- _YOUR OBJECTIVE_
Given the material below, return only the lines starting at the line with "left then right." and ending at the line with "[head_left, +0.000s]", exactly as they appear.

- _RECORDED DATA_
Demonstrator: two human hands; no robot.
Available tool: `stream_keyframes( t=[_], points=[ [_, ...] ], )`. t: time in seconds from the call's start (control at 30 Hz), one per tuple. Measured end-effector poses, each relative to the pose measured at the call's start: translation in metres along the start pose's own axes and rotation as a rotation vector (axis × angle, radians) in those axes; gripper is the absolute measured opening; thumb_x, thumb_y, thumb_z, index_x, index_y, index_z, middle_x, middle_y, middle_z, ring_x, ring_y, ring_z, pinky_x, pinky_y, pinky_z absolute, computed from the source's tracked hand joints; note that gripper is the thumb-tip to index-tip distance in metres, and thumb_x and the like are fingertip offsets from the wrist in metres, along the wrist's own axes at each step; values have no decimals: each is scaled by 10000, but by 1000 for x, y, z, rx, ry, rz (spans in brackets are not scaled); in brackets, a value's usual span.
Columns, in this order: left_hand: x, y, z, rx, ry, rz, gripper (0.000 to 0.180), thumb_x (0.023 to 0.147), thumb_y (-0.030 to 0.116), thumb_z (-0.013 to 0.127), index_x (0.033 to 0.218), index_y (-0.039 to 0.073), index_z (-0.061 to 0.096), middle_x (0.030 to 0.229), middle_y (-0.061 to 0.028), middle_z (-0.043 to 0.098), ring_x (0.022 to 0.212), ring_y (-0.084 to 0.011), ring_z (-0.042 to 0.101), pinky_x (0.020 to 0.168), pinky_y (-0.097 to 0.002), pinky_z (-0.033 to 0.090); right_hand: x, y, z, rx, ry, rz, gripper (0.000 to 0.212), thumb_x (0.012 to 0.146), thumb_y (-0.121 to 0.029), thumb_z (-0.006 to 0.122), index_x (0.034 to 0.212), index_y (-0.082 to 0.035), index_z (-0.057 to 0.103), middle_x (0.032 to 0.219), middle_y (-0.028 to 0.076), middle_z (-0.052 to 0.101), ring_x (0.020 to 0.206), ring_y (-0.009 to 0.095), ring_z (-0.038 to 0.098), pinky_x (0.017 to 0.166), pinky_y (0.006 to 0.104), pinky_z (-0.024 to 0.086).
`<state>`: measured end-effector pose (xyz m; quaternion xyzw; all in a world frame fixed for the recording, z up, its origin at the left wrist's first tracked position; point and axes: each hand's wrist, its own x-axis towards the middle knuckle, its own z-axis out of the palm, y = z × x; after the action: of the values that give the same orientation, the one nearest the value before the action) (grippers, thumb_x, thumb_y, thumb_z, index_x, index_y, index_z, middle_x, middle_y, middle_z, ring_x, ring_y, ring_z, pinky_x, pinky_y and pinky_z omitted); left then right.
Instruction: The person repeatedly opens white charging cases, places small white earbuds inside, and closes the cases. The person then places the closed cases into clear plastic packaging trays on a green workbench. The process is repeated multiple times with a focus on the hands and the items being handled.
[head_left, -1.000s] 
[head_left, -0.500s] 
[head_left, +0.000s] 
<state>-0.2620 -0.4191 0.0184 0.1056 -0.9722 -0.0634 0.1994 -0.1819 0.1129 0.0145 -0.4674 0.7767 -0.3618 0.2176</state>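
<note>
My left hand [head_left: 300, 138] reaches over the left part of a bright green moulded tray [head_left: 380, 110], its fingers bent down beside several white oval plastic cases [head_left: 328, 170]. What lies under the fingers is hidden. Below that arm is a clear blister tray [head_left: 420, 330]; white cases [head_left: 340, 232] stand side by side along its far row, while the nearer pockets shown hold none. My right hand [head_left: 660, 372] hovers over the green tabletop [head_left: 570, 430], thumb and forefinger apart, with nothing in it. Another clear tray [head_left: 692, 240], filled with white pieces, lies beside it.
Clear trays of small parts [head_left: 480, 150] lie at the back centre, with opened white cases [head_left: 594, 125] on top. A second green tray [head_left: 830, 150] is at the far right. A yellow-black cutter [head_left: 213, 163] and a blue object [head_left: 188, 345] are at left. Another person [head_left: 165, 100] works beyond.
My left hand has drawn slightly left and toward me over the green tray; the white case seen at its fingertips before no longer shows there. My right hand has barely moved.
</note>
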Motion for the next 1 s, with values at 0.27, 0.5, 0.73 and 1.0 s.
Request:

- _SOLUTION_
`<state>`: measured end-effector pose (xyz m; quaternion xyzw; all in a world frame fixed for the recording, z up, its origin at the left wrist's first tracked position; point and axes: each hand's wrist, its own x-axis towards the middle knuckle, its own z-axis out of the palm, y = z × x; after the action: of the values that give the same orientation, the one nearest the value before the action) (grippers, thumb_x, thumb_y, thumb_z, index_x, index_y, index_z, middle_x, middle_y, middle_z, ring_x, ring_y, ring_z, pinky_x, pinky_y and pinky_z omitted); left then right.
Instruction: The person repeatedly opens white charging cases, places small white earbuds inside, and closes the cases. The person then places the closed cases into clear plastic packaging trays on a green workbench. The process is repeated multiple times with a focus on the hands and the items being handled.
[head_left, -1.000s] 
[head_left, -0.500s] 
[head_left, +0.000s] 

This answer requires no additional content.